Artists fear an indifferent audience. But the middle of the road is also the most deplorable position for a critic to be in. It is far easier to shrewdly and bluntly tear a work apart based on its sheer lack of merit. Yet Palo Alto, from writer-director Gia Coppola, does have its merits. It simply fails to build a substantive whole from its more promising components.
When the title card slammed onto the screen, I felt a rush of excitement for what might follow. So much potential seemed to lie in that image, in the neon blue words against a black background. But for all of its laser-guided accuracy, the film never synthesizes a depth beyond the noise.
Based on a short story collection of the same name by co-star James Franco, Palo Alto showcases Coppola’s ability to establish an aesthetic. She frames the sun-soaked scenes with an almost voyeuristic intimacy. Coppola reveals a chilling apathy as her cameras float like dry heat above the privileged California city. The colors in Autumn Durald’s cinematography look superficially warm, but within the context of the film, they feel stunningly cold.
The unfortunate catch is that beyond the paradoxical visual palette, the film is depressingly sparse. Franco’s book consists of interconnected stories, and Coppola’s adaptation does have a loose feel that reminds one of a fragmented vignette mosaic. Scenes glide along in a haze, and they rarely linger past their welcome. For all of its undeniable beauty, however, this cinematic experience is ultimately soulless.
The film features an ensemble cast: Emma Roberts, Jack Kilmer, Nat Wolff, and the aforementioned James Franco. Roberts plays April, a shy high schooler and the film’s focal point. April can’t figure out how to express her feelings for the equally shy Teddy (Kilmer), but falls into an affair with her soccer coach, Mr. B (Franco, squeezing his squinty-eyed grin for every last drop of creepy). Teddy seems to be a genuinely good kid, but his best friend Fred keeps him trapped in the chaos. Wolff portrays Fred with a horrifyingly unrelenting charisma – a wild card in the fullest sense of the term.
As static as these threads seem, their plots unfold fluidly. In Coppola’s hands, the blurry teenage parties bleed hard and sharp into the rough mornings after. The shots hang sans pontification. We are left to find meaning in the space between these showcases of teenage mayhem. The problem is that we just don’t find it.
I hated high school. Most people share that sentiment. Perhaps what I’m most grateful for is that this film refuses to sugarcoat that experience with schmaltz. Palo Alto offers an unflinching glimpse at the ugliness in those four years by feeding us the barest slice.
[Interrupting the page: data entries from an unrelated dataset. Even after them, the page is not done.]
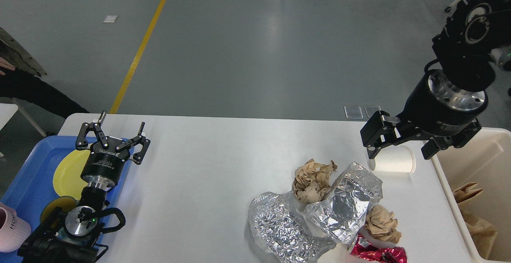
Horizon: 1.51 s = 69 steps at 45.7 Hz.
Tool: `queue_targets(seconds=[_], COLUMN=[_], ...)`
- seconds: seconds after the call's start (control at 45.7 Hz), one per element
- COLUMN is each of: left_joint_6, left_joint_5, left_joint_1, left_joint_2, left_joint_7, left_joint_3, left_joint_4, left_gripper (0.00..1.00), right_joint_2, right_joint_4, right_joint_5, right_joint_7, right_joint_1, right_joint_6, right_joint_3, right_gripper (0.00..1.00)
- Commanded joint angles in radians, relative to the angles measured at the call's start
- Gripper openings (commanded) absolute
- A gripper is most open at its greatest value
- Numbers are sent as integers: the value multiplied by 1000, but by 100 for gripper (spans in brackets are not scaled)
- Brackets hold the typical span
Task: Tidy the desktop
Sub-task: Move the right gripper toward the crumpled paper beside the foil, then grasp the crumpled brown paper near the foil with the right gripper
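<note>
We see an evenly bright scene lit from overhead: soft pale glare streaks on the grey floor, sparkle on the crumpled foil, faint soft shadows on the desktop. Focus is sharp throughout.
</note>
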Motion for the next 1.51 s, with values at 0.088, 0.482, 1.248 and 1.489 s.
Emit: queue_targets(seconds=[0.088, 0.482, 1.248, 1.489], left_joint_6=[0, 0, 0, 0], left_joint_5=[-1, 0, 0, 0], left_joint_1=[0, 0, 0, 0], left_joint_2=[0, 0, 0, 0], left_joint_7=[0, 0, 0, 0], left_joint_3=[1, -1, -1, -1], left_joint_4=[0, 0, 0, 0], left_gripper=[97, 97, 97, 97], right_joint_2=[-7, 11, 91, 94], right_joint_4=[-17, -213, -442, -488], right_joint_5=[-3, 1, 121, 124], right_joint_7=[-1, 0, 2, 2], right_joint_1=[-244, -779, -1048, -1103], right_joint_6=[-161, -552, -607, -623], right_joint_3=[1, 23, 50, 65], right_gripper=[99, 99, 98, 95])
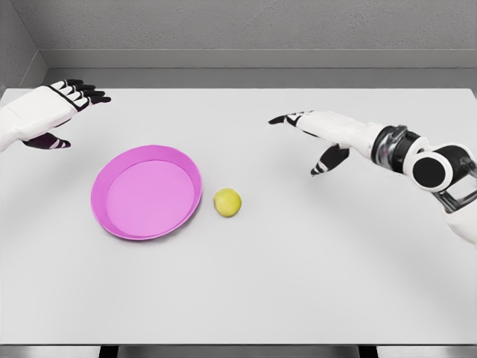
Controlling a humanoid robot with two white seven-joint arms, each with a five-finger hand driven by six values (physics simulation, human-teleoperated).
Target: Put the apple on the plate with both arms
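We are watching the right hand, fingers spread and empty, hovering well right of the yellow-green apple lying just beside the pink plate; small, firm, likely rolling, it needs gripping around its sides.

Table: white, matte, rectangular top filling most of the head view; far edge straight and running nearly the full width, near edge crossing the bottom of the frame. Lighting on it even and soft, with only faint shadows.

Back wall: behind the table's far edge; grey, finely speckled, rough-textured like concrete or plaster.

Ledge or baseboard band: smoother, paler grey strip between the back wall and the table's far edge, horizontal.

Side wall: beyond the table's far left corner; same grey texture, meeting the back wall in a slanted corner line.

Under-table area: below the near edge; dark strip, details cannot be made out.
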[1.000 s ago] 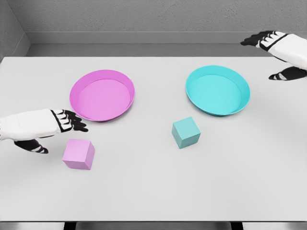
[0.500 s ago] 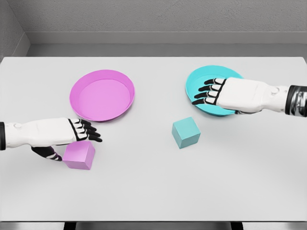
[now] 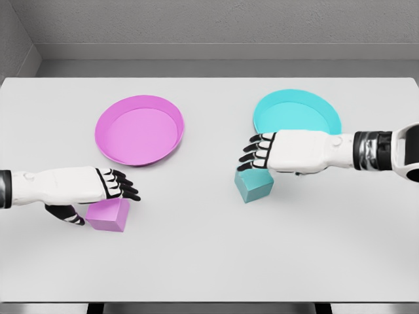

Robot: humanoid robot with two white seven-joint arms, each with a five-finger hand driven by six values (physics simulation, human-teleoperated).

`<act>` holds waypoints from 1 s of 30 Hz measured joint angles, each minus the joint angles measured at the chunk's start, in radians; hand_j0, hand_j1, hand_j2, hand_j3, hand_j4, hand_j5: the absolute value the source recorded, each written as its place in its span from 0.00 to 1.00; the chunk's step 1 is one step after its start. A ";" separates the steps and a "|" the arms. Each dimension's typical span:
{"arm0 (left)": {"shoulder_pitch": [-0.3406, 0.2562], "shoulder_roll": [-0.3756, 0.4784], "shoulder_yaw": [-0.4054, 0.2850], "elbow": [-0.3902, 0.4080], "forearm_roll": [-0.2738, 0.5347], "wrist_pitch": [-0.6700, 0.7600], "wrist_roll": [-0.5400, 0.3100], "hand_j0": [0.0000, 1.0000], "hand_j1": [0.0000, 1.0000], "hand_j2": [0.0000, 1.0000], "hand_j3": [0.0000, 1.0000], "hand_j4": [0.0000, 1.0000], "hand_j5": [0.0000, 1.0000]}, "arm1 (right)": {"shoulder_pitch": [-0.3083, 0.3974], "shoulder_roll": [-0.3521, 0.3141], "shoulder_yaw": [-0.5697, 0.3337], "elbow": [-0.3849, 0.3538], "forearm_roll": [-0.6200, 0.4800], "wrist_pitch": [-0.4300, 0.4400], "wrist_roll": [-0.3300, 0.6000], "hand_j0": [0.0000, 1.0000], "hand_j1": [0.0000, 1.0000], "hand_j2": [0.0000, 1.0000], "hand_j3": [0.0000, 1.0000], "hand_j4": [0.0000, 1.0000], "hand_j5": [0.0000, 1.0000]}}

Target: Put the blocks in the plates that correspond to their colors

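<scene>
Left hand (image 3: 98, 186) lies flat over the pink block (image 3: 108, 216), fingers stretched out, thumb low beside it, gripping nothing. Right hand (image 3: 275, 152) hovers on the teal block (image 3: 252, 185), fingers loosely bent (can't tell if touching). Both matte cubes sit on the white table (image 3: 196, 261), in front of the smooth round pink plate (image 3: 139, 129) and teal plate (image 3: 298, 111).

The left hand (image 3: 78, 186) is held low at the left, fingers extended; the thumb is dropped beneath. The right hand (image 3: 291, 152) is stretched leftward, palm down, fingers slightly curled.

Simulated test bench, seemingly: bare table (image 3: 209, 261), grey walls (image 3: 196, 23).
</scene>
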 measured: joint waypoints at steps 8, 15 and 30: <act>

In the film’s 100 minutes, we see these kids make fleeting attempts to alleviate their own boredom. They smoke like it’s going out of style, and have drinking and hookup habits to match. One pointedly tragic arc comes in the form of a girl named Emily (Zoe Levin), who tries to use promiscuity to heal her own loneliness.
The kids make a mess, make amends, and drive screaming through the night at least once, but Coppola never romanticizes it. Here, high school is hardly of any importance. In one brief scene, Roberts’ April sits down with a vaguely dispassionate guidance counselor to begin discussing college, and Coppola cuts away from the two actresses to focus on a dead plant in the counselor’s office. The image would be striking if the film was anchored by some larger ambition, but here it seems the only point is to show just how bored some upper-middle class high school kids in California can get.
A little directorial condescension might have added something. At least Coppola certainly has the cinematography to sell a compelling commentary on high school life in America. If she intended to leave something deeper beneath the superficiality she so accurately presents, then her film leaves that decidedly too implicit.
“You don’t care about anything,” Teddy says to April in the film’s final minutes. It’s a blunt summation of a heartbreaking truth about the work itself. Palo Alto, whether it’s trying to be or not, is an achingly sad experience. It’s a cinematic window into indifference. But that doesn’t make it much of a film.